My intentions were good, but I wanted it all too fast. Ignoring a trajectory that others have taken before me. My goal was to be the first as fast as possible. And that was a big mistake. The faster I went, the faster I crashed and burned.
Reality did slap me more than once in the face but that took me years to understand that turtles often win against hares. Young, dumb and acting like you’re driving a Ferrari whilst you can barely handle a Fiat Punto has cost me time, liquidity and probably set me back for a couple years.

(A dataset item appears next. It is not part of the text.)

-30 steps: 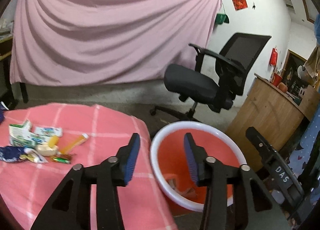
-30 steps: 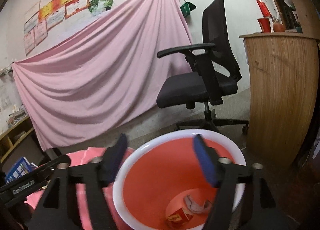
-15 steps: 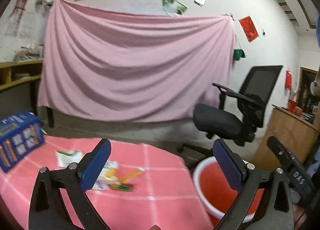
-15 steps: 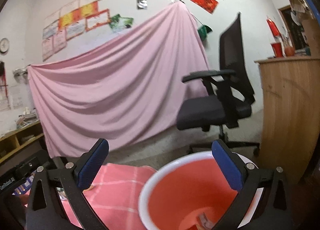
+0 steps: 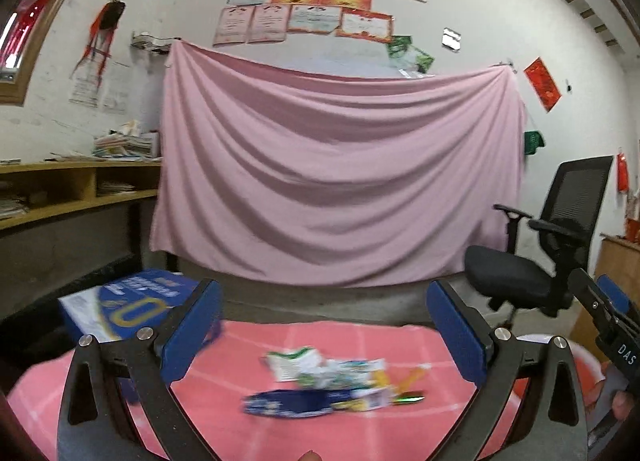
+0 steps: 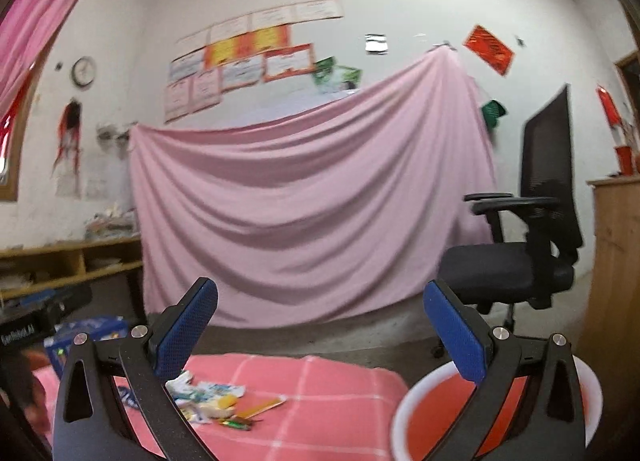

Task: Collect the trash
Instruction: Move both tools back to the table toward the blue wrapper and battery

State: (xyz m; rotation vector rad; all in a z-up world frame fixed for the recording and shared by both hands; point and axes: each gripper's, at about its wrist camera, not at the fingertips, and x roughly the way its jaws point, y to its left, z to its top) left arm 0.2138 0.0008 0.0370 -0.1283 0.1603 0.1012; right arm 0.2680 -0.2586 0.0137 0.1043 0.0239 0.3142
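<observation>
A pile of trash wrappers (image 5: 332, 379) lies on the pink checked tablecloth (image 5: 248, 345), with a flat blue packet (image 5: 292, 407) in front of it. My left gripper (image 5: 322, 335) is open and empty, above the table and short of the pile. My right gripper (image 6: 320, 335) is open and empty. The pile also shows in the right wrist view (image 6: 212, 401), low left. The red bin with a white rim (image 6: 404, 413) stands at the table's right edge, below the right gripper's right finger.
A blue and white box (image 5: 120, 311) stands at the table's far left. A black office chair (image 5: 532, 261) stands on the right before the pink hanging sheet (image 5: 332, 181). A wooden counter (image 6: 616, 281) is at the far right, wooden shelves (image 5: 60, 193) at the left.
Both grippers have opened wide and tilted up and leftward, away from the red bin toward the table. The trash pile now sits ahead of the left gripper.
</observation>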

In the past, I never understood the concept of framework or carving out a path for yourself without too much noise. One of my mistakes was that I kept comparing myself with others with actually no good reason at all. And that led to: having no personal framework at all.
I kept leaking on elements like time management, resources or commitments that require focus.
As a result, I went too much down a rabbit hole of figuring out what others were doing, using or trying to achieve. Before I knew it, I was distracted all day long and I probably lost a good chunk of my day for a couple years.
Looking back, if I wasn’t nudged by one of my mentors that provided me an ass-kicking, I might have never made it this far.
Quantity Of Network
Ok, social media and actual online networking was VERY fresh compared to 2024. Given that LinkedIn started in 2002, Facebook in 2004 and X in 2006 there was a lot to process to even manage your existing network and/or connect with others that are ‘relevant’.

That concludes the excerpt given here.